As the pastor of New Hope United Methodist Church outside Atlanta, Girl Scout Alum Abby Norman is used to looking after others. Although many churches help take care of people in need, particularly those without homes, Abby’s church is a little different; 80 percent of the parishioners are homeless themselves, and all of her church’s work is dedicated to helping them.
New Hope just reopened a month ago, but the programming is already meeting multiple needs in the community.

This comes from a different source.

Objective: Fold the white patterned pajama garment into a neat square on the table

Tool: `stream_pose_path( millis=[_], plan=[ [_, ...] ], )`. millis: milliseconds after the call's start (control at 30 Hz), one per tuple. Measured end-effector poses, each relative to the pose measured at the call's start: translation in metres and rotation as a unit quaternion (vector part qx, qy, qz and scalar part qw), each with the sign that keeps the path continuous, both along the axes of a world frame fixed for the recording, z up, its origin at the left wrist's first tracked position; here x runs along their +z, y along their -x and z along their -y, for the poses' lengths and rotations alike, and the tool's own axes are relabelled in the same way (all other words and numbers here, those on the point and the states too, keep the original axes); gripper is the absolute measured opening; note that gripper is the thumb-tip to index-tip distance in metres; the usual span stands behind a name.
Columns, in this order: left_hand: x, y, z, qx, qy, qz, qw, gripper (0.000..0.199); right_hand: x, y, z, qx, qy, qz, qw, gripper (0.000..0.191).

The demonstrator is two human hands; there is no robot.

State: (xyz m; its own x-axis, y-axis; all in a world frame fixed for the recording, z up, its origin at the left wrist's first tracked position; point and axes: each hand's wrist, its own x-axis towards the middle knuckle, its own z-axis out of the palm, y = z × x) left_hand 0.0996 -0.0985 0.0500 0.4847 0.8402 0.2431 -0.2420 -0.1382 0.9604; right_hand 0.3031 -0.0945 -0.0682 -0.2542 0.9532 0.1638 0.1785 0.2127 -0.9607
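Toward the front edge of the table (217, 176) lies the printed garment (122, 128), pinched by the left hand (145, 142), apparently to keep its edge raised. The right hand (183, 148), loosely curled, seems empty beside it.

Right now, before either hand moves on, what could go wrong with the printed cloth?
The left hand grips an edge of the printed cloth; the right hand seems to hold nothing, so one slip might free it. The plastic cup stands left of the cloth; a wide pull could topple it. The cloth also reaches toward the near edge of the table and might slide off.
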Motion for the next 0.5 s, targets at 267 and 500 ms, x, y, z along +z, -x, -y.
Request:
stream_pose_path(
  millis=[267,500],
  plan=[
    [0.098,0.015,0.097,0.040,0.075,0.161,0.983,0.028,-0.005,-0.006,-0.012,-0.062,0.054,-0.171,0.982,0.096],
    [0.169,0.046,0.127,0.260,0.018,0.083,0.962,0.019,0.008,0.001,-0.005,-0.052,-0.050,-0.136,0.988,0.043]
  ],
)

On Thursday nights, the church hosts a bible study and dinner, and every day it serves meals to people in need.
“I come to tears weekly, because I watch homeless people tithe,” says Abby. “They throw $20 in, and I just want to give it back to them!”
Abby, who is 35 years old and in her third and final year of a master of divinity program at Emory University, says that her experiences at Girl Scouts set her up for success as a pastor even more than her education prepared her for this work.
She started as a Brownie in her hometown of Toledo, Ohio, but she remembers attending her sister’s troop meetings when she was even younger, because her mother was the troop leader.
One of her favorite childhood memories is a middle school trip her troop planned and paid for using money from cookie sales. Her mother drew a circle on a map, telling the girls the distance they could afford to travel on their budget. Then she left the room, allowing them to make decisions and plan the trip on their own.
“We chose to go to Philadelphia,” Abby says, “and we owned it. We negotiated among ourselves, taking into account what each person thought was important.”
Abby stayed active in Girl Scouts throughout high school, at which point she eventually became a Gold Award Girl Scout. Her project? Building a library full of educational resources for a local homeless shelter.
“I am gifted in leadership—and always have been,” she says. “But Girl Scouts was the one place I didn’t have to navigate being a girl and a leader.”
Norman appreciated that in Girl Scouts, the two weren’t mutually exclusive.
“I also didn’t have to choose between being a leader and liking what some would consider traditionally ‘feminine’ things, like crafts. At Girl Scouts, I could [fully] be all of me.”
As a Girl Scout, she learned how to budget from her cookie sales and how to paint and coat items with polyurethane from various crafts, a skill she used when freshening up the floors and pews at New Hope one day when a contractor failed to show up. Her troop also learned about color theory, something she uses to this day as a pastor when piecing together a polished outfit. “You really are expected to look put together, but it’s not like they train you on how to do that in divinity school!”
During her time at Girl Scouts, Abby mastered how to organize people, how to assign jobs, and the importance of making sure everyone has a role. “If you give a person a job, they show up. I am not the church—the people are the church, and I need to empower them. I learned how to do that as a program assistant through Girl Scouts when I was 15.”
“Girl Scouts is incredibly inclusive,” adds Abby. “I am the leader, but I don’t walk in with a plan. The church should be parishioner-led the same way that Girl Scouts is led by girls.”
Abby has a big vision for the church, which dates back to the 1800s and was originally built as a country church to support a farming community. “[It’s] the most Instagram-able church in America,” she says. “And I have plans to promote it as a chapel for weddings. It also sits on two acres, so there’s plenty of space there for tented receptions, too.”
In the future, she wants to build a community garden, as well as a village of tiny homes to help meet parishioners’ housing needs. But next up on her list is a project that’s particularly dear to her heart: creating a library, just like she did for her Gold Award.